Legge elettorale, il centrodestra cerca l’intesa prima della pausa estiva

martedì 4 agosto 2026


La maggioranza che sostiene il Governo Meloni prova a blindare l’accordo sulla legge elettorale prima delle ferie. Il centrodestra cerca l’intesa su poche modifiche alla riforma della legge elettorale da mettere in campo al Senato. E la via sembra un po’ più in discesa dopo le aperture di Forza Italia sulle preferenze. Un tema sul quale gli azzurri hanno accettato di tornare ma a patto che le correzioni siano concordate tra tutti nella maggioranza. E così gli sherpa che si sono occupati fino ad ora del dossier tornano al lavoro e si rivedranno per fare un punto domani alle 13 dopo le comunicazioni del ministro Giancarlo Giorgetti alla Camera. Sul tavolo, in primis, la questione delle preferenze e la messa a punto di un emendamento che metta anche la riforma al riparo da possibili rilievi della Corte Costituzionale. La proposta di modifica alla quale si lavora dovrebbe prevedere capolista bloccati con alternanza di genere e la possibilità di esprimere fino a tre preferenze segnando una crocetta accanto ai nomi scelti che si troverebbero sulla scheda distanziati nella grafica rispetto al primo per non confondere l’elettore. Resta da sciogliere, invece, il nodo dell’obbligo di candidare a capolista chi si trova anche nel listino circoscrizionale del premio di maggioranza. Forza Italia ha, infatti, chiesto che questa previsione salti.

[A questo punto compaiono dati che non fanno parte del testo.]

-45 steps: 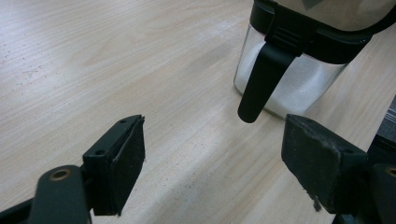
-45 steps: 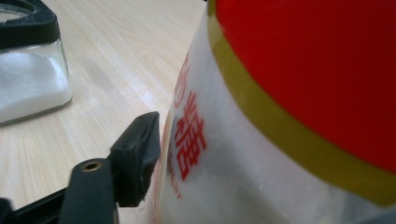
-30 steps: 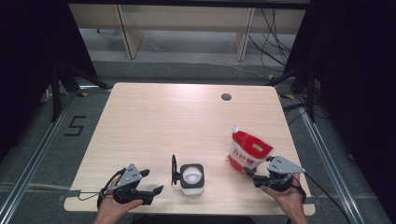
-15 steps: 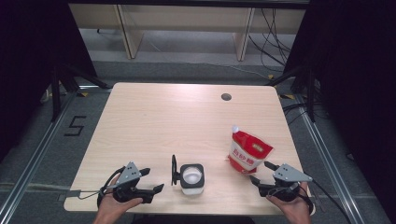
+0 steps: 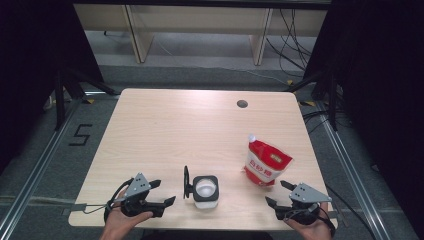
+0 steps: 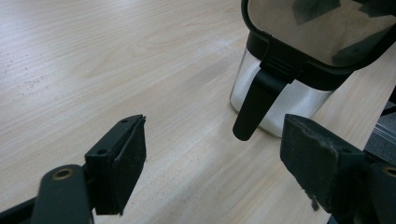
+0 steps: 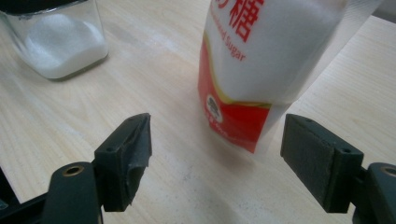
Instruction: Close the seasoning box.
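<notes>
High view: left gripper sits at lower left of frame over the near table edge, held in a hand coming in from the bottom. Jaws spread apart, nothing between them, tips aimed toward frame centre at the jar.

Right gripper at lower right, also in a hand from the bottom edge. Jaws wide apart, nothing clamped, tips pointing up-left toward the pouch, close to it but not touching.

Sugar pouch: red and white, standing upright right of centre, spout corner at its top left. Right gripper view: pouch fills the upper middle, white upper part with red print, red band at the bottom, standing beyond the jaw tips, roughly centred on the gap between them. Both pads clear of it.

Glass jar: square, black-rimmed, lower centre of frame, white granules inside, hinged lid flipped up on its left side. Jar is between the two grippers, nearer the left one. Left gripper view: jar at upper right, open lid above it, black latch tab hanging down in front. Right gripper view: jar at upper left, well apart from the pouch.

Wooden table light wood, with a round cable hole toward the upper right.
</notes>
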A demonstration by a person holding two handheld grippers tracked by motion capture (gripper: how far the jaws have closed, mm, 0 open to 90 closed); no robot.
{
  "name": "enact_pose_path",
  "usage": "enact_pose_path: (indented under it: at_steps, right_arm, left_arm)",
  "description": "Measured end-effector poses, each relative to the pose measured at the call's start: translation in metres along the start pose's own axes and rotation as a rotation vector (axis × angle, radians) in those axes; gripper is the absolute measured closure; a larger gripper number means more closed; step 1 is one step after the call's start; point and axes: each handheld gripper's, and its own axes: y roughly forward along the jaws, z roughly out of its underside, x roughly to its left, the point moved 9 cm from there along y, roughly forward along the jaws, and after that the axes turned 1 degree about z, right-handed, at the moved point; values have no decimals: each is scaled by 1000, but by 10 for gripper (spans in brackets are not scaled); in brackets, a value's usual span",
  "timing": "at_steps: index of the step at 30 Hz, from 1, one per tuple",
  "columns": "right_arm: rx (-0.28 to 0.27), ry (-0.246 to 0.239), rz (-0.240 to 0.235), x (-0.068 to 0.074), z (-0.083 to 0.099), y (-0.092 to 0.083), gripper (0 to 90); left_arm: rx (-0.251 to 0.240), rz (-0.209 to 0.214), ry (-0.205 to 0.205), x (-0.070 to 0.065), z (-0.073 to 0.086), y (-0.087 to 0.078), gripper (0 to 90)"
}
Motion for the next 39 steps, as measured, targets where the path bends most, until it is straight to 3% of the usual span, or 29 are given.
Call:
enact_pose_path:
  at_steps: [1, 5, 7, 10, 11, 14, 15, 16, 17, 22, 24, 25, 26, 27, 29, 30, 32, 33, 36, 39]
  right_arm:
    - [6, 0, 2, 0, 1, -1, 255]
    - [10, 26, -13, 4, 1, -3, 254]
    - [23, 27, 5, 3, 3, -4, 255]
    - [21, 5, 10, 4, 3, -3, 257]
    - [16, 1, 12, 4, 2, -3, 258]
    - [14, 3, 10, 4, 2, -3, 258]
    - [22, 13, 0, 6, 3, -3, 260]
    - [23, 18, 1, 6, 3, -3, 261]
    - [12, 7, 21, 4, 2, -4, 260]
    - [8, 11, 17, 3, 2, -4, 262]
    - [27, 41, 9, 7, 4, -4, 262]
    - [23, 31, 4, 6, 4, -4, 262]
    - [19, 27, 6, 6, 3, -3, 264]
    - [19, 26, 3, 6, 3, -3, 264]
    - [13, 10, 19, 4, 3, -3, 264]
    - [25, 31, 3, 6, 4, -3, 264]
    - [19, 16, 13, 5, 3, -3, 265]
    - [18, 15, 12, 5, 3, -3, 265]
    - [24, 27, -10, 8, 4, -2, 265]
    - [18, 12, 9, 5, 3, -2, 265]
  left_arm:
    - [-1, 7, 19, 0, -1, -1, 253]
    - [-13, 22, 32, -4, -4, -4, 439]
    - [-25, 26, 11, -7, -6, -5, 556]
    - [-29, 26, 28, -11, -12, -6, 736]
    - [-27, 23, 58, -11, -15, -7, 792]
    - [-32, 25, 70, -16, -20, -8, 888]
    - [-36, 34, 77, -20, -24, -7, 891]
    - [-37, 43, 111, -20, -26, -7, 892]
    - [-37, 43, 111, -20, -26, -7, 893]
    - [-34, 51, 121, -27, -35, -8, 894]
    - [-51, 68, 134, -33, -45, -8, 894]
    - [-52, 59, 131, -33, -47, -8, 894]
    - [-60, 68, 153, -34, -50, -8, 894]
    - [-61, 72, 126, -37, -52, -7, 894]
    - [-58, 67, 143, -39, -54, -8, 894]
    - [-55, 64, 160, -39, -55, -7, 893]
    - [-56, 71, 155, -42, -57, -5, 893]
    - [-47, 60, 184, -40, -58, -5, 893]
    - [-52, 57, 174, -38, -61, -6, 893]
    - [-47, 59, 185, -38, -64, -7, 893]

Ma Fratelli d’Italia non vede di buon occhio un’ipotesi di questo tipo che potrebbe comportare oltretutto, in caso di vittoria del premio, l’attribuzione del seggio a qualcuno che, a conti fatti, ha preso meno preferenze di altri candidati. Come sottolinea l’Ansa, la versione attuale “è più pulita”, osserva in questo senso un esponente del partito della premier. Inoltre il timore, soprattutto dalle parti di Fratelli d’Italia, è che aprire a troppe modifiche possa portare a un percorso più complesso anche nel nuovo passaggio alla Camera. Proprio in base a questo ragionamento sembra difficile ipotizzare che possa rientrare dalla finestra il ballottaggio uscito nella seconda versione del Bignami alla Camera. Le diplomazie sono al lavoro e, in vista della riunione di mercoledì, sono in corso contatti tra la capogruppo in Senato Stefania Craxi e Roberto Rosso, che è entrato per gli azzurri nella partita della riforma da quando è approdata al Senato. Non è inoltre del tutto da escludersi che, dopo che gli sherpa avranno definito l’aspetto tecnico della modifica, possa essere un incontro tra i leader a mettere l’ultimo sigillo. Se ne riparlerà poi a settembre quando scadrà il termine per gli emendamenti in commissione e la Affari costituzionali li vaglierà entro il 9, giorno nel quale è previsto l’approdo in Aula. Al momento il primo settembre è fissato anche il termine per le modifiche in Assemblea anche se i bene informati spiegano che la data potrebbe slittare perché la contestualità con quello della commissione è ad ora un unicum. Si tratta di una scelta legata anche all’eventualità, si spiega dal centrodestra, che non si arrivi in fondo all’esame del provvedimento in commissione e, dunque, che le modifiche possano essere votate solo in Aula. Un percorso accelerato, dunque. Con la dead line per il via libera di Palazzo Madama che resta il 15 settembre. Come sottolineano i dirigenti di Fratelli d’Italia, “c’è un accordo su quello. Non ci sono i tempi per farla slittare, li abbiamo contingentati”.